After all, I think we can build a more powerful replicated image functionality
on quorum and block jobs(block mirror) to meet various High Availibility needs.
E.g, Enable single read pattern on 2 children,
-drive driver=quorum,children.0.file.filename=0.qcow2,\
children.1.file.filename=1.qcow2,read-pattern=single,vote-threshold=1
[1] http://en.wikipedia.org/wiki/Distributed_Replicated_Block_Device
Cc: Benoit Canet <benoit@irqsave.net>
Cc: Kevin Wolf <kwolf@redhat.com>
Cc: Stefan Hajnoczi <stefanha@redhat.com>
Signed-off-by: Liu Yuan <namei.unix@gmail.com>
---
v2:
- rename single as 'fifo'
- rename read_all_children as read_quorum_children
- fix quorum_aio_finalize() for fifo pattern
block.c | 2 +-
block/quorum.c | 181 +++++++++++++++++++++++++++++++++++++--------------
qapi/block-core.json | 7 +-
3 files changed, 138 insertions(+), 52 deletions(-)
diff --git a/block.c b/block.c
index 8800a6b..3dfa27c 100644
--- a/block.c
+++ b/block.c
@@ -2212,7 +2212,7 @@ int bdrv_commit(BlockDriverState *bs)
if (!drv)
return -ENOMEDIUM;
-
+
if (!bs->backing_hd) {
return -ENOTSUP;
}
diff --git a/block/quorum.c b/block/quorum.c
index d5ee9c0..1443fc5 100644
--- a/block/quorum.c
+++ b/block/quorum.c
@@ -24,6 +24,7 @@
#define QUORUM_OPT_VOTE_THRESHOLD "vote-threshold"
#define QUORUM_OPT_BLKVERIFY "blkverify"
#define QUORUM_OPT_REWRITE "rewrite-corrupted"
+#define QUORUM_OPT_READ_PATTERN "read-pattern"
/* This union holds a vote hash value */
typedef union QuorumVoteValue {
@@ -74,6 +75,16 @@ typedef struct BDRVQuorumState {
bool rewrite_corrupted;/* true if the driver must rewrite-on-read corrupted
* block if Quorum is reached.
*/
+
+#define READ_PATTERN_QUORUM 0 /* default */
+#define READ_PATTERN_FIFO 1
+ int read_pattern; /* fifo: read a single child and try first one
+ * first. If error, try next child in an
+ * FIFO order specifed by command line.
+ * Return error if no child read succeeds.
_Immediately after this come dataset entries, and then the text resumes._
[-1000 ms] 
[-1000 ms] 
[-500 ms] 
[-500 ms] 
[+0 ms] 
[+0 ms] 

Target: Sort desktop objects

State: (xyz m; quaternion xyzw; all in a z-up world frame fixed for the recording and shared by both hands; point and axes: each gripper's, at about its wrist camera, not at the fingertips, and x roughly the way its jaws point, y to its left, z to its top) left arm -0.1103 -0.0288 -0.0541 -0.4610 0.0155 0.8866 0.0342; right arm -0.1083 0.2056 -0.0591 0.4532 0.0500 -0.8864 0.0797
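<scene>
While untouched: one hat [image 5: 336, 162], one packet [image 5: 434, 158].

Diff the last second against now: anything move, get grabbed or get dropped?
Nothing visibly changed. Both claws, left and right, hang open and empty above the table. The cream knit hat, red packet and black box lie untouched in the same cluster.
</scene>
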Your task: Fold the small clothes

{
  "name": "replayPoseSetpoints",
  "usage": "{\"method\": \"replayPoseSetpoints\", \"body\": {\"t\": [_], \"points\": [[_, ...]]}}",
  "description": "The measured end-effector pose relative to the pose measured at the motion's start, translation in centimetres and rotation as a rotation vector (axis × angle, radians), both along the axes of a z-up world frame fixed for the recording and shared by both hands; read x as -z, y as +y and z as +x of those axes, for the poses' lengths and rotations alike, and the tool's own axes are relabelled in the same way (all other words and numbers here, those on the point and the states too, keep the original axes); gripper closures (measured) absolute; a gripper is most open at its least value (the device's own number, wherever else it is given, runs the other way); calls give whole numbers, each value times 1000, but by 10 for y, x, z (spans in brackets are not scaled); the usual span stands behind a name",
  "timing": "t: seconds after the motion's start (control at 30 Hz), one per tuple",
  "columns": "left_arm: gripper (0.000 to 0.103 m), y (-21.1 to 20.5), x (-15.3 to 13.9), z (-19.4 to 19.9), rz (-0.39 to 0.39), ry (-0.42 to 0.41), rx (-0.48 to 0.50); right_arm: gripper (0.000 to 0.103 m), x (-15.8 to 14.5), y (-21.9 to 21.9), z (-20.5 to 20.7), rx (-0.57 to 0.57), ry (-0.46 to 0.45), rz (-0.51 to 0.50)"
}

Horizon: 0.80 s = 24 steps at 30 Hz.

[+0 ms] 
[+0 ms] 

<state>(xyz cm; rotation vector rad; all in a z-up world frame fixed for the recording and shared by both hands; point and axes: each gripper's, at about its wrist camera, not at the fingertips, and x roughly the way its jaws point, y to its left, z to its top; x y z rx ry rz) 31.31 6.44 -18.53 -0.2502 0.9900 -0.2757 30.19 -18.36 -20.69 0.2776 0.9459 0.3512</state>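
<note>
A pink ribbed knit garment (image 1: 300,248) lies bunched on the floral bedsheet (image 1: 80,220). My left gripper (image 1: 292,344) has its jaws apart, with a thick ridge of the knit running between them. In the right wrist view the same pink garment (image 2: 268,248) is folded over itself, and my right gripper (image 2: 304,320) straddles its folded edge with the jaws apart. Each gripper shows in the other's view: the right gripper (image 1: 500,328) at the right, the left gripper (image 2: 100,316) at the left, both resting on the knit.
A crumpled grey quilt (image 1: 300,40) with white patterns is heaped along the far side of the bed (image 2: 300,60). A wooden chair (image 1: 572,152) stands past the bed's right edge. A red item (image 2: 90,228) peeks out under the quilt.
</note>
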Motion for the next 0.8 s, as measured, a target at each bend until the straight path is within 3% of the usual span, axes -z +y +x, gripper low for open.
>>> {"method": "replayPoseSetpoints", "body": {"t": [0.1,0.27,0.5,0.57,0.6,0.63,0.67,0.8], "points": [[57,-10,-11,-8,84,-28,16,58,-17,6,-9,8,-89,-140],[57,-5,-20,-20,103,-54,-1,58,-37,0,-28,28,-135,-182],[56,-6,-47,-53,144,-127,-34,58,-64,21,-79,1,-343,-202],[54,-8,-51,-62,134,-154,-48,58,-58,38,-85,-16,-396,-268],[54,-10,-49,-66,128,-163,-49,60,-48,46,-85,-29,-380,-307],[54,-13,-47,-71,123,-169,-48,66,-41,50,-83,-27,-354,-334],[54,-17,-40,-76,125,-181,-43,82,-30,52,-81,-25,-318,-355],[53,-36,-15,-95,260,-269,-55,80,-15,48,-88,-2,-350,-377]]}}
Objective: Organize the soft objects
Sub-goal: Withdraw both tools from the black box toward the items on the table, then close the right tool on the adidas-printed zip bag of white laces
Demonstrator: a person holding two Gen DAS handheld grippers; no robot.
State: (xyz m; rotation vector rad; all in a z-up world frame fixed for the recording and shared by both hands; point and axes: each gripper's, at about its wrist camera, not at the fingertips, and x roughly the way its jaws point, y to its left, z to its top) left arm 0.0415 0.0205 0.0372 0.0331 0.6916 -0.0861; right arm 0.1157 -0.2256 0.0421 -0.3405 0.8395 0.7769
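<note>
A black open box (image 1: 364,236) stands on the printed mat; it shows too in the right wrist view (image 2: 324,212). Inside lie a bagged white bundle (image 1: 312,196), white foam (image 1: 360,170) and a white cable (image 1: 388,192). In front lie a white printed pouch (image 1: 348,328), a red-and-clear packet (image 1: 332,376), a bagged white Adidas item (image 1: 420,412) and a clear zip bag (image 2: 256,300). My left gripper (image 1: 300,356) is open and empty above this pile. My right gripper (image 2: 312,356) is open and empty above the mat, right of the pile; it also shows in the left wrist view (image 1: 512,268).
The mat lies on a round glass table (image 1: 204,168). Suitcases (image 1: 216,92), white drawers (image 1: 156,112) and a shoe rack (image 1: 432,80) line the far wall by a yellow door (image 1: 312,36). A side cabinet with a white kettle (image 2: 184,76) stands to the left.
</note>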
+ * quorum: read all the children and do a quorum
+ * vote on reads.
+ */
} BDRVQuorumState;
typedef struct QuorumAIOCB QuorumAIOCB;
@@ -117,6 +128,7 @@ struct QuorumAIOCB {
bool is_read;
int vote_ret;
+ int child_iter; /* which child to read in fifo pattern */
};
static bool quorum_vote(QuorumAIOCB *acb);
@@ -154,8 +166,10 @@ static void quorum_aio_finalize(QuorumAIOCB *acb)
if (acb->is_read) {
for (i = 0; i < s->num_children; i++) {
- qemu_vfree(acb->qcrs[i].buf);
- qemu_iovec_destroy(&acb->qcrs[i].qiov);
+ if (i <= acb->child_iter) {
+ qemu_vfree(acb->qcrs[i].buf);
+ qemu_iovec_destroy(&acb->qcrs[i].qiov);
+ }
}
}
@@ -256,6 +270,21 @@ static void quorum_rewrite_aio_cb(void *opaque, int ret)
quorum_aio_finalize(acb);
}
+static BlockDriverAIOCB *read_fifo_child(QuorumAIOCB *acb);
+
+static void quorum_copy_qiov(QEMUIOVector *dest, QEMUIOVector *source)
+{
+ int i;
+ assert(dest->niov == source->niov);
+ assert(dest->size == source->size);
+ for (i = 0; i < source->niov; i++) {
+ assert(dest->iov[i].iov_len == source->iov[i].iov_len);
+ memcpy(dest->iov[i].iov_base,
+ source->iov[i].iov_base,
+ source->iov[i].iov_len);
+ }
+}
+
static void quorum_aio_cb(void *opaque, int ret)
{
QuorumChildRequest *sacb = opaque;
@@ -263,6 +292,21 @@ static void quorum_aio_cb(void *opaque, int ret)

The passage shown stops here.